Data section:
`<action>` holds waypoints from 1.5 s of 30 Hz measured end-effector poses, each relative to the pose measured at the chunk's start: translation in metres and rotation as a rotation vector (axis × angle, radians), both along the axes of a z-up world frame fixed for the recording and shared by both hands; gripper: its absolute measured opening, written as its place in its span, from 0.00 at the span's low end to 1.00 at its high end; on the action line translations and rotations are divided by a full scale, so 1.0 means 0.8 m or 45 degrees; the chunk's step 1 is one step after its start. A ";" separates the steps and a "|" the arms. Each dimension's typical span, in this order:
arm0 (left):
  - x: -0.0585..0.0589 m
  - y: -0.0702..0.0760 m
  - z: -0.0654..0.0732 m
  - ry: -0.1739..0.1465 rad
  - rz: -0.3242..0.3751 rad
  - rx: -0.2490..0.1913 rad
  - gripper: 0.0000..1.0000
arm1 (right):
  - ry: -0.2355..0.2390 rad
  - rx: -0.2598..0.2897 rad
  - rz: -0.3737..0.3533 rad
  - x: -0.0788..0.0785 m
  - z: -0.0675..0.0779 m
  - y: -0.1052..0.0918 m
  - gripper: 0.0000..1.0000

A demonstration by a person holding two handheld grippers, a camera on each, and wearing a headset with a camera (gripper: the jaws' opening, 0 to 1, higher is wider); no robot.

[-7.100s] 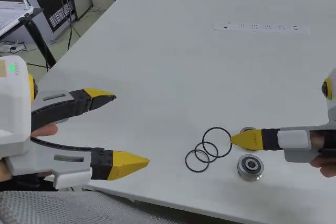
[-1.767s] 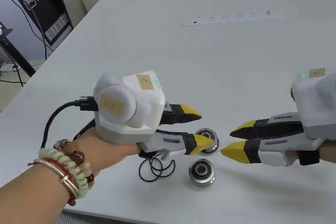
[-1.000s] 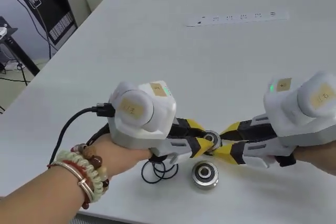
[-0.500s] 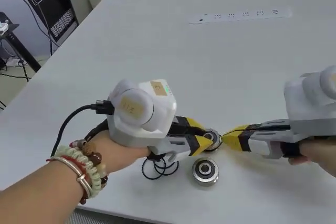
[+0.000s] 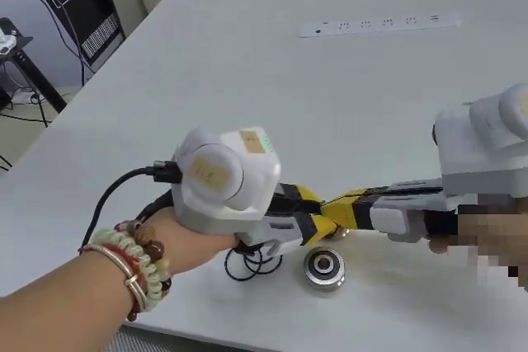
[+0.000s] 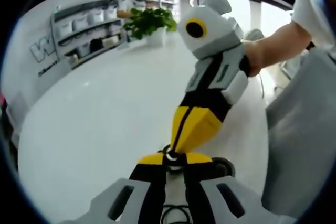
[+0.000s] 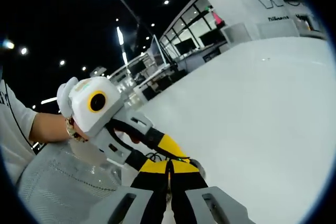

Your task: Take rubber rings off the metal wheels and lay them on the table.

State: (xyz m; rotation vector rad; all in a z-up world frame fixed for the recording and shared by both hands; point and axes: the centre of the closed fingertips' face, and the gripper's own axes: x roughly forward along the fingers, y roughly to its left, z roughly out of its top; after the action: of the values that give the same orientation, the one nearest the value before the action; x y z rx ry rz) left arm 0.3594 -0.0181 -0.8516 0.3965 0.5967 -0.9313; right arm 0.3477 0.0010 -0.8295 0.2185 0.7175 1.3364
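Note:
A metal wheel (image 6: 171,156) is clamped between the yellow tips of my left gripper (image 5: 312,213), just above the white table (image 5: 247,80). My right gripper (image 5: 337,213) comes in from the right. Its jaws are pressed together at that wheel's rim, where the rubber ring sits. The ring itself is too thin to make out. In the left gripper view the right gripper (image 6: 177,144) points down onto the held wheel. A second metal wheel (image 5: 323,267) lies flat on the table just in front. Three loose black rubber rings (image 5: 252,260) lie overlapped to its left, partly under my left hand.
A white power strip (image 5: 379,24) lies at the far side of the table. The table's near edge runs just below the rings and the loose wheel. A black stand and cables stand on the floor at the far left.
My right gripper has slid left until its tips overlap the left gripper's at the held wheel. The left gripper, loose wheel and rings have stayed put.

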 end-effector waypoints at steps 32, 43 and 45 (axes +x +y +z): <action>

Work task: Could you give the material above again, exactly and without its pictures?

Answer area:
`<action>` holds waypoints from 1.5 s of 30 Hz measured end-effector poses, each relative to the pose measured at the chunk's start: translation in metres and rotation as a rotation vector (axis × angle, radians), both along the axes of a z-up world frame fixed for the recording and shared by both hands; gripper: its absolute measured opening, written as its place in its span, from 0.00 at the span's low end to 1.00 at its high end; on the action line translations and rotations are divided by a full scale, so 1.0 means 0.8 m or 45 degrees; the chunk's step 1 is one step after its start. A ";" separates the steps and a "|" the arms. Each dimension's typical span, in this order:
arm0 (left):
  - x: -0.0585..0.0589 m
  - y: -0.0702..0.0760 m
  - z: -0.0654..0.0732 m
  - ry: -0.1739..0.1465 rad
  - rz: -0.3242..0.3751 rad
  - rx: -0.2490..0.1913 rad
  - gripper: 0.0000..1.0000
arm1 (right):
  - ry: -0.2355..0.2390 rad
  - rx: -0.2598..0.2897 rad
  - rz: -0.3737..0.3533 rad
  - x: -0.0788..0.0785 m
  - z: -0.0675..0.0779 m
  - y: -0.1052..0.0918 m
  - gripper: 0.0000..1.0000

A demonstration by a person holding two handheld grippers, a camera on each, and wearing a headset with a camera (gripper: the jaws' opening, 0 to 1, higher is wider); no robot.

[-7.100s] 
[-1.767s] 
[-1.000s] 
[-0.500s] 
[+0.000s] 
[+0.000s] 
[+0.000s] 

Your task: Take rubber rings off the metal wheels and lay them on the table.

State: (xyz m; rotation vector rad; all in a z-up world frame fixed for the recording and shared by both hands; point and axes: the centre of the closed fingertips' face, and the gripper's own axes: x roughly forward along the fingers, y roughly to its left, z roughly out of its top; after the action: of the values that give the same orientation, the one nearest the value before the action; x y z rx ry rz) left arm 0.3594 -0.0181 -0.8516 0.3965 0.5967 -0.9313; right arm 0.3477 0.0010 -0.8295 0.2185 0.7175 1.3364
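Note:
A metal wheel (image 6: 171,156) is clamped between the yellow tips of my left gripper (image 5: 312,213), just above the white table (image 5: 247,80). My right gripper (image 5: 337,213) comes in from the right. Its jaws are pressed together at that wheel's rim, where the rubber ring sits. The ring itself is too thin to make out. In the left gripper view the right gripper (image 6: 177,144) points down onto the held wheel. A second metal wheel (image 5: 323,267) lies flat on the table just in front. Three loose black rubber rings (image 5: 252,260) lie overlapped to its left, partly under my left hand.
A white power strip (image 5: 379,24) lies at the far side of the table. The table's near edge runs just below the rings and the loose wheel. A black stand and cables stand on the floor at the far left.
My right gripper has slid left until its tips overlap the left gripper's at the held wheel. The left gripper, loose wheel and rings have stayed put.
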
 end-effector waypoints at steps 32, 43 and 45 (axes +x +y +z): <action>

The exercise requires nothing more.